O texto alerta para a vedação constitucional do uso de publicidade de atos, programas, obras, serviços e campanhas dos órgãos públicos, nos quais constem nomes, símbolos ou imagens que caracterizem promoção pessoal de autoridades ou servidores públicos. Os partidos deverão limitar-se a divulgar idéias, programas, posições e propostas, sem pessoalizações ou referências à atuação dos futuros candidatos.

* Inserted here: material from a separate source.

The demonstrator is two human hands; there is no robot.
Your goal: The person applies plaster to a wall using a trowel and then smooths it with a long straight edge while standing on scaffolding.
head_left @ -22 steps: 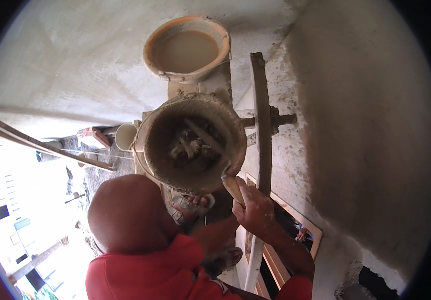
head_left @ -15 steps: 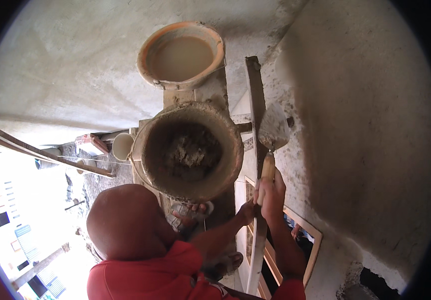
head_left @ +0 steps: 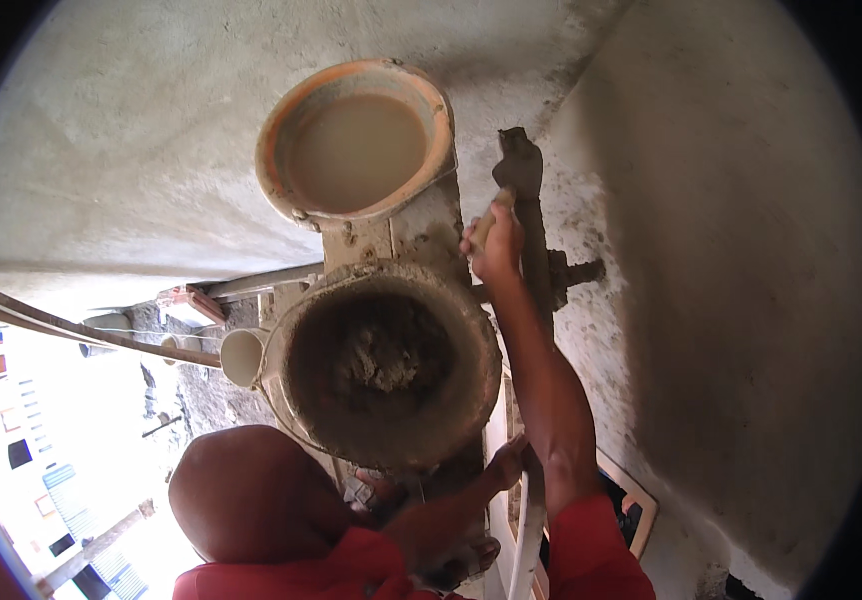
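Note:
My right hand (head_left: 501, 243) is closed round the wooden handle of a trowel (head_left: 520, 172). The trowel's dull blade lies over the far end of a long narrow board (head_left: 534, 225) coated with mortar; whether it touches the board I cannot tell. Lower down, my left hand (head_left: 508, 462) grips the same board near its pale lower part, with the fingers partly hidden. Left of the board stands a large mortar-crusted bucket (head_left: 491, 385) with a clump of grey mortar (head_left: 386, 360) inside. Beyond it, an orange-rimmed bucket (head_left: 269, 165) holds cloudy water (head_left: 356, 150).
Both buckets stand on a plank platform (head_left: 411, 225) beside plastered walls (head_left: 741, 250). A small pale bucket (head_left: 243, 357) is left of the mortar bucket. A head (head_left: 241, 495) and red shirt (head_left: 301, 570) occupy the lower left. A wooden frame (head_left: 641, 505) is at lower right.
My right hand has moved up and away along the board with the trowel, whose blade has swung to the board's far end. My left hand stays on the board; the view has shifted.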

A recomendação vem ao encontro da preocupação dos procuradores auxiliares eleitorais que nas duas últimas semanas ajuizaram pelo menos cinco representações contra irregularidades observadas na propaganda partidária veiculada em TV. De acordo com os procuradores, quando os políticos divulgam imagens, realizações e propostas do filiado, possível candidato, ao mesmo tempo em que se desvirtua a propaganda partidária, caracteriza-se propaganda eleitoral fora do período previsto no artigo 36 da Lei n.º 9.504/97, somente permitida após o dia 5 de julho do ano da eleição.
Os procuradores auxiliares eleitorais Caroline Maciel da Costa, Fábio Nesi Venzon e Ronaldo Sérgio Chaves Fernandes integram a Procuradoria Regional Eleitoral, sob a coordenação do procurador regional eleitoral no Rio Grande do Norte Edilson Alves de França.

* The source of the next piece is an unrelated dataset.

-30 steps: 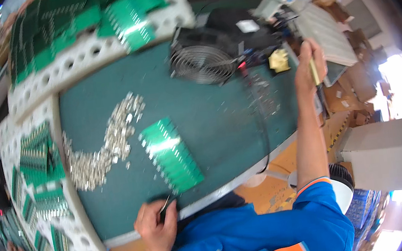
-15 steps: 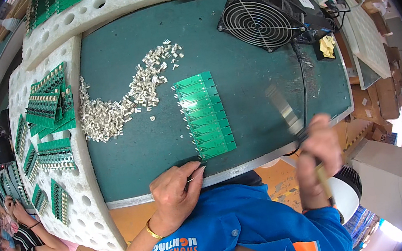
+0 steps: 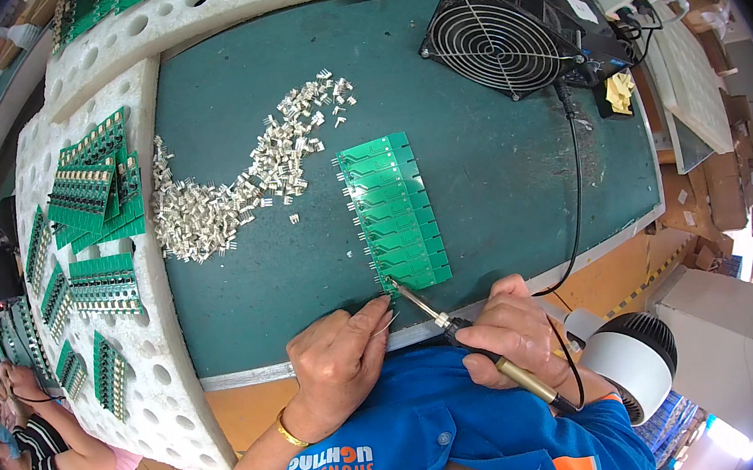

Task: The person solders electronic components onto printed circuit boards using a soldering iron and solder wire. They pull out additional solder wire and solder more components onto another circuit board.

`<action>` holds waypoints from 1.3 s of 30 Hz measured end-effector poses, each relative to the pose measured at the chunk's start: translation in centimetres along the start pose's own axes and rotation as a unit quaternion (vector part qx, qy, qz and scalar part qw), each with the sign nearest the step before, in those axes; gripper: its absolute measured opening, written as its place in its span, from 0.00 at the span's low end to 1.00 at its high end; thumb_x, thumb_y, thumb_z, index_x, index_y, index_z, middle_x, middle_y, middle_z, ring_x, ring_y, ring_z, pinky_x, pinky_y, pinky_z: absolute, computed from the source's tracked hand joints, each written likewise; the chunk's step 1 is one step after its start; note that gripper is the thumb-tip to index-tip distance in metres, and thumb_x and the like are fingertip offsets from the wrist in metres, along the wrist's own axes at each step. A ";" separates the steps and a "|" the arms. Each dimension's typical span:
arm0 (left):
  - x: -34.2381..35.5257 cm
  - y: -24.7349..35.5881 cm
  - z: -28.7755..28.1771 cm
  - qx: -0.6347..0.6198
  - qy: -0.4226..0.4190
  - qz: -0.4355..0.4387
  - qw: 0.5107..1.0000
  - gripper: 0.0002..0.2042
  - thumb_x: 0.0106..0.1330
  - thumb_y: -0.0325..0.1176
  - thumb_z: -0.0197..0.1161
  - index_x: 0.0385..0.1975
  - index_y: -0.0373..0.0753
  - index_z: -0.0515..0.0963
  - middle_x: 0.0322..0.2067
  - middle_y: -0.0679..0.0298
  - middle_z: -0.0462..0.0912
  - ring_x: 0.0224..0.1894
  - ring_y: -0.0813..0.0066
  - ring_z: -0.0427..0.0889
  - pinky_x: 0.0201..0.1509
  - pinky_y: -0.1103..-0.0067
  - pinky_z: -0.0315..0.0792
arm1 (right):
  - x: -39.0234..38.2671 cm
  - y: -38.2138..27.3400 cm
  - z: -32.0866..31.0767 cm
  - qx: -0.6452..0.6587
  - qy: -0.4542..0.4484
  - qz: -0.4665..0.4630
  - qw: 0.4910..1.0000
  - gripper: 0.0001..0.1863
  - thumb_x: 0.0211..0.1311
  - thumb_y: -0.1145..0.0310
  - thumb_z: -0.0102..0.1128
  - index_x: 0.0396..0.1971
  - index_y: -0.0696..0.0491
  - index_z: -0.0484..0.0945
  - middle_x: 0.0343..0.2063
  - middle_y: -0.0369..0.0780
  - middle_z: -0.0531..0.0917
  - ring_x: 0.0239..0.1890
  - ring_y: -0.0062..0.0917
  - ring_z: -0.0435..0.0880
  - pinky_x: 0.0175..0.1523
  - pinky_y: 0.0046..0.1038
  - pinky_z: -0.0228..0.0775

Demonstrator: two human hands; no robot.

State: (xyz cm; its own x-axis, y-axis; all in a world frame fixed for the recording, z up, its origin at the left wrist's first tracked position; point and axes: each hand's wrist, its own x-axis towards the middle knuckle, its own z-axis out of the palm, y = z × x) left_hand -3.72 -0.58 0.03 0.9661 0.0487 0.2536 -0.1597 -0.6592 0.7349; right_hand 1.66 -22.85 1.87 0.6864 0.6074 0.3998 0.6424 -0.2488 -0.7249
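Note:
A green circuit board panel (image 3: 398,219) lies on the work table with white connectors along its left edge. My right hand (image 3: 510,327) is wrapped round a soldering iron (image 3: 525,380), its tip at the near left corner of the panel. Thin solder wire (image 3: 388,324) is pinched in my left hand (image 3: 339,351), which rests at the table's near edge just below that corner. The fingertips hide part of the wire. To the panel's left spreads a heap of small white connectors (image 3: 207,217).
White foam boards (image 3: 150,326) with holes border the table at left and back, bearing several green circuit boards (image 3: 104,286). A black fan (image 3: 503,39) stands at the back right, near a yellow sponge (image 3: 619,93). The iron's cord (image 3: 578,193) crosses the right side. Another person (image 3: 77,455) sits at far left.
My right hand has swung left with the soldering iron, bringing its tip from above the table's right side to the panel's near corner. My left hand has barely shifted.

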 end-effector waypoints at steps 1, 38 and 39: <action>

Liminar - Na quarta-feira, 26 de abril, o juiz eleitoral auxiliar Raimundo Carlyle concedeu a liminar na representação contra a propaganda do Partido Socialista Brasileiro (PSB) e suspendeu a veiculação das inserções que traziam declarações da deputada federal Sandra Rosado. As demais representações aguardam julgamento.
O PSB, o Partido Progressista (PP), o Partido Trabalhista Brasileiro (PTB) e o Partido da Frente Liberal (PFL) tiveram as propagandas questionadas pelo Ministério Público Eleitoral em função de utilizarem as inserções, que deveriam ter caráter partidário e impessoal, para fazer propaganda eleitoral ilícita, declarando as realizações dos candidatos e as propostas de atuação política.